Task statement: Each line below should be restated word for word.

++++ Provided data

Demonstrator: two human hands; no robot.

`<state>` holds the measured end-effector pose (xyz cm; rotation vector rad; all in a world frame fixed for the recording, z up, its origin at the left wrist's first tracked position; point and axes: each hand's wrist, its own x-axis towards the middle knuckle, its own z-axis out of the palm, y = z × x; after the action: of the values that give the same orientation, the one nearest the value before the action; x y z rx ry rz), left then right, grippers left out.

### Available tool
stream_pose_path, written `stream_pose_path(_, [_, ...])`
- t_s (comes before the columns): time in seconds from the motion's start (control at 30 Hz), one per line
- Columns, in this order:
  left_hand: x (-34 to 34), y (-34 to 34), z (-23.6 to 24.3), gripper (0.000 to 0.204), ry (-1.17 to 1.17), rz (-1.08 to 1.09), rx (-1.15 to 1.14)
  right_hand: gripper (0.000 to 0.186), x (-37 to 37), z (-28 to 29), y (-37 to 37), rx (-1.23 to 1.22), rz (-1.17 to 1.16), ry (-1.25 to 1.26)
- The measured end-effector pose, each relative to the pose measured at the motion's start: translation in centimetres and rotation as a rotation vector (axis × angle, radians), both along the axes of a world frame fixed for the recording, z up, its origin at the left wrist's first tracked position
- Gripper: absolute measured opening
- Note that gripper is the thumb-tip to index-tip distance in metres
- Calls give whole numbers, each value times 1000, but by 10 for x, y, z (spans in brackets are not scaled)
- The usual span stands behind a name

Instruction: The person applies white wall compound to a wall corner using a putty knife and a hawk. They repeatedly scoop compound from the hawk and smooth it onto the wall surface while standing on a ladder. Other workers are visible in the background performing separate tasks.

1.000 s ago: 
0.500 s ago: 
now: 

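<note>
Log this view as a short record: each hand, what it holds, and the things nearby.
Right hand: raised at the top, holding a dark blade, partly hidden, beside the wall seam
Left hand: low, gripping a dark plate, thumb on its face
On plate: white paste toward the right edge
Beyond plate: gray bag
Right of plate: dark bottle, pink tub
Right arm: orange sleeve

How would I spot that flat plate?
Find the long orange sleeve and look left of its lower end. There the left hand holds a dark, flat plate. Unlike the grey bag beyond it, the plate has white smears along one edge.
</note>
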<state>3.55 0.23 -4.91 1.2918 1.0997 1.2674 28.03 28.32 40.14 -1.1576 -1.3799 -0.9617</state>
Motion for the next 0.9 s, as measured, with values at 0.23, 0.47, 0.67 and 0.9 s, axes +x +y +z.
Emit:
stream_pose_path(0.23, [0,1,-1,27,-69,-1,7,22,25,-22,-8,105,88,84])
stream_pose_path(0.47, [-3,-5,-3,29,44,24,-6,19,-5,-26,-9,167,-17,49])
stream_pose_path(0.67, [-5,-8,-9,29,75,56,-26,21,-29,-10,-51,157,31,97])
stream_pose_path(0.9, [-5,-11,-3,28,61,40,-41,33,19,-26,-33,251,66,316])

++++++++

Output below:
Demonstrator: two human hands; no robot.

`<state>` holds the measured end-effector pose (xyz cm; rotation vector rad; all in a world frame fixed for the recording, z up, its origin at the left wrist's first tracked position; point and axes: each hand's wrist, its own x-axis towards the middle knuckle, its own z-axis out of the palm, y = z × x; after the action: of the values that give the same orientation, the one nearest the value before the action; x y z rx ry rz), left then right, grippers left out.

### Available tool
stream_pose_path, written `stream_pose_path(_, [_, ...])`
- t_s (comes before the columns): time in seconds from the motion's start (control at 30 Hz), one per line
- Columns, in this order:
  left_hand: x (-34 to 34), y (-34 to 34), z (-23.6 to 24.3), gripper (0.000 to 0.204), ry (-1.17 to 1.17), rz (-1.08 to 1.09), rx (-1.15 to 1.14)
  right_hand: gripper (0.000 to 0.186), x (-37 to 37), z (-28 to 29), y (-37 to 37), rx (-1.23 to 1.22), rz (-1.17 to 1.16), ry (-1.25 to 1.26)
- The measured end-effector pose, each relative to the pose measured at the motion's start: translation in centimetres and rotation as a rotation vector (axis × angle, radians), both along the axes of a world frame fixed for the recording, z up, its origin at the left wrist's first tracked position
- Gripper: absolute measured opening
- Note that gripper is the thumb-tip to index-tip distance in metres
- Calls give whole numbers, each value times 1000, but by 10 for x, y, z (spans in brackets are not scaled)
- The usual span stands behind a name

Instruction: The person applies white wall compound to a wall corner using a putty knife and a hawk. They repeatedly scoop compound from the hawk and smooth it onto the wall surface while standing on a ladder. Other workers are visible in the background performing separate tasks.

1.000 s ago: 
0.500 s ago: 
now: 

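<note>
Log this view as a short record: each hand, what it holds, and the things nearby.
Right hand: raised at the top, holding a dark blade, partly hidden, beside the wall seam
Left hand: low, gripping a dark plate, thumb on its face
On plate: white paste toward the right edge
Beyond plate: gray bag
Right of plate: dark bottle, pink tub
Right arm: orange sleeve

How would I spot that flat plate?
Find the long orange sleeve and look left of its lower end. There the left hand holds a dark, flat plate. Unlike the grey bag beyond it, the plate has white smears along one edge.
</note>
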<state>3.55 0.23 -4.91 1.2918 1.0997 1.2674 28.03 28.32 40.14 -1.1576 -1.3799 -0.9617</state>
Motion for the next 0.9 s, as measured, with values at 0.23, 0.47, 0.67 and 0.9 s, axes +x +y +z.
Emit:
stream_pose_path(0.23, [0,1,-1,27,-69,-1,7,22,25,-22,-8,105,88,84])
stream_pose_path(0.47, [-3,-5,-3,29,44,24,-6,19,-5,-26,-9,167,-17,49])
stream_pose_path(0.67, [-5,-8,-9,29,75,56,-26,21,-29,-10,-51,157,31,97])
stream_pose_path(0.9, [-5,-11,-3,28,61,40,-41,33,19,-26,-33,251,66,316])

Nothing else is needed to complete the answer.